In patients with MPNs, there is a significant association between having a VAF in the upper quartile (>52%), and severe coronary atherosclerosis, defined as a CACS >400. The presence of AVC is not associated with VAF.

摘要

背景

与普通人群相比,费城阴性骨髓增殖性肿瘤(MPN)患者的心脏钙化负担更高。目前尚不清楚 JAK2V617F 突变是否与心脏钙化增加有关。

目的

研究较高的 JAK2V617F 变异等位基因频率(VAF)是否与严重冠状动脉粥样硬化和主动脉瓣钙化(AVC)的存在相关。

方法

对 MPN 患者进行心脏计算机断层扫描,以确定冠状动脉钙评分(CACS)和 AVC 评分。
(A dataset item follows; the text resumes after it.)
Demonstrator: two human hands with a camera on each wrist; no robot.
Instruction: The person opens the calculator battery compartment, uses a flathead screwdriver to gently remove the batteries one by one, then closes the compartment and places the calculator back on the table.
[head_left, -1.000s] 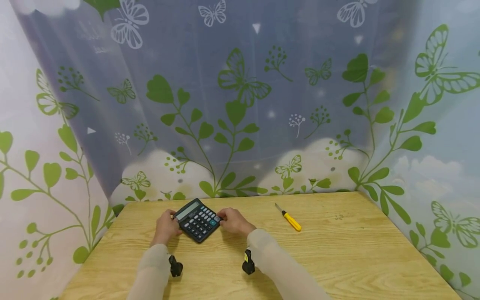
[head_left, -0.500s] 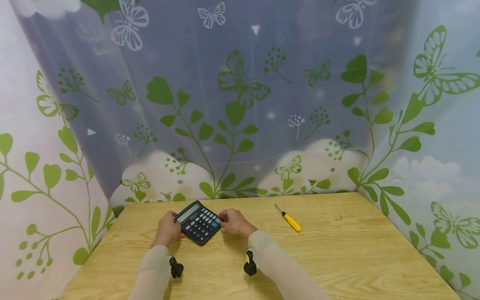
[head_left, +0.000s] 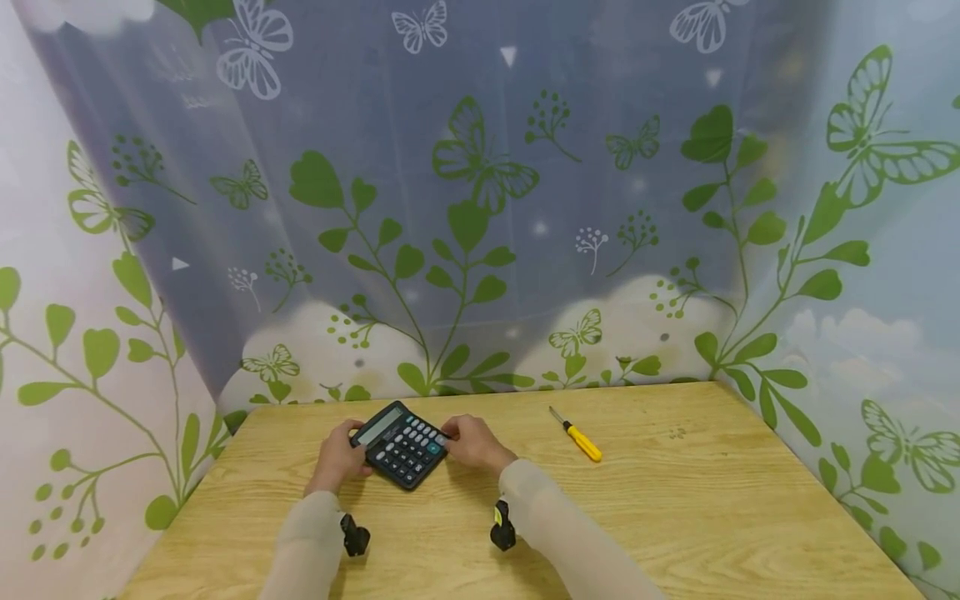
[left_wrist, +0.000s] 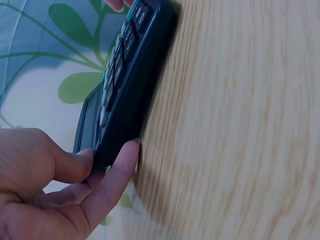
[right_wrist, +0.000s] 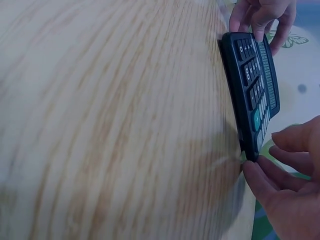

记录诊断后的第一个 VAF。严重冠状动脉粥样硬化定义为 CACS>400,AVC 定义为 AVC 评分>0。

结果

在 161 例患者中,有 137 例为 JAK2V617F 突变阳性,中位 VAF 为 26%(四分位距 12%-52%)。上四分位 VAF 与 CACS>400 相关[优势比(OR)15.96,95%置信区间(CI)2.13-119.53,p=0.0070],校正心血管危险因素和 MPN 亚型后。AVC 的存在与 VAF 之间未发现相关性(OR 2.30,95%CI 0.47-11.33,p=0.31)。

结论

在 MPN 患者中,VAF 处于较高四分位(>52%)与严重冠状动脉粥样硬化(定义为 CACS>400)之间存在显著相关性。AVC 的存在与 VAF 无关。